Figure IX – Nozzle Kinetic Energy Efficiency Trends With Altitude, “Short”

**Jet Plume Spreading Stuff**

__Update 10-1-19__:This topic is important for the plume impact forces that can blow around surface materials and excavate blast craters during retropropulsive landings.

The main point is the our intuitive feel for the effects of jet plume impact here on Earth

__is entirely inappropriate__for jet plumes in vacuum, or near-vacuum, conditions.

As the Figure U-1 indicates, the difference in fundamental behavior is quite substantial. In evaluating this figure bear in mind that exit Mach number Me varies from around 4.2 at area ratio 40 to around 5.4 at area ratio 200, which pretty well covers the range of practical rocket engines.

Figure U-1 -- Jet Plume Behaviors in Dense Atmospheres and in Vacuum

Accordingly, the jet blast wind pressure is essentially axially directed, and equal to the nozzle thrust force, at least up close where no significant mixing has yet occurred. The mixing and dilution effect starts getting to be barely significant about 10 plume diameters downstream of the exit, and has become very significant somewhere around 100 (or more) diameters downstream.

Jet plumes in vacuum (or near-vacuum) behave very differently!

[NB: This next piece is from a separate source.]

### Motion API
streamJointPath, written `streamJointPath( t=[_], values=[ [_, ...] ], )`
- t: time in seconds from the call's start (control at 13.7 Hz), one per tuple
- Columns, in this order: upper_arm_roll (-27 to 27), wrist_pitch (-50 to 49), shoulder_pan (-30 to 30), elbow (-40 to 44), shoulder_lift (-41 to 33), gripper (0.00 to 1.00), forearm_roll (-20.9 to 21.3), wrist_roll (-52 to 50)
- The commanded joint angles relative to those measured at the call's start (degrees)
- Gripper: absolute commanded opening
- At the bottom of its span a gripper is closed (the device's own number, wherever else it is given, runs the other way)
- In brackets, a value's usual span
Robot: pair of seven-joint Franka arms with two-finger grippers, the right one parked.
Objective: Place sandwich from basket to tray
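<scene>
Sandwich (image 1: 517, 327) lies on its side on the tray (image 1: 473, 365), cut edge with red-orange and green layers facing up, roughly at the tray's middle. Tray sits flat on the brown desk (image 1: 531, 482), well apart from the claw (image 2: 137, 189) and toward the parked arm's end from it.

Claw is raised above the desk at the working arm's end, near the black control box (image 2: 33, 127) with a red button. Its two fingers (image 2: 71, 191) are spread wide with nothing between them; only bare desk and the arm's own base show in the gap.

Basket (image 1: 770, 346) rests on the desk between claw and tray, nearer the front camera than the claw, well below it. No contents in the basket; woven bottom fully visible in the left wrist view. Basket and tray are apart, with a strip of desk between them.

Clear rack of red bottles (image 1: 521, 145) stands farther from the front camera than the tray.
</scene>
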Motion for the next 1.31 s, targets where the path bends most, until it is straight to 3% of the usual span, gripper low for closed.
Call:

There is a short core that remains collimated axially, but its extent is of very limited proportion, being

__at most__about 10 exit diameters long. This region is bounded roughly by the similar right triangle of exit velocity axial, and speed-of-sound radial. In other words, the core cone length is about twice the exit Mach number times the exit diameter.

The rest of the plume outside that core cone immediately and drastically "fans out" radially. This is the effect of a compressible flow physics phenomenon called "Prandtl-Meyer expansion". This happens so as to take the finite exit-plane expanded pressure, and immediately reduce it to the surrounding vacuum or near-vacuum pressure by sharply turning. In vacuum, this sharp turn is slightly more than 90 degrees.

The resulting jet blast effect is reduced to low force values very quickly by the pressure drop (wind pressure is proportional to gas pressure times gas velocity squared), and rapidly becomes mostly radial, not at all axial. Only the very-limited-extent core is strong enough to disturb anything!

The net result of this is that a rocket jet blast which on Earth would dig a big blast crater and fling copious amounts of rocks and dirt, will have very little effect upon a plume-impacted surface out in vacuum. This is exactly why there was only a little blowing dust and a couple of pebbles seen during the Apollo moon landings, and no big excavated craters were seen under the lunar modules after landing.

There are conspiracy theorists out there who claim we never actually landed on the moon, and one of the things they point to is the lack of a blast crater under the lunar modules in the photos. I just told you why they are wrong to make that claim!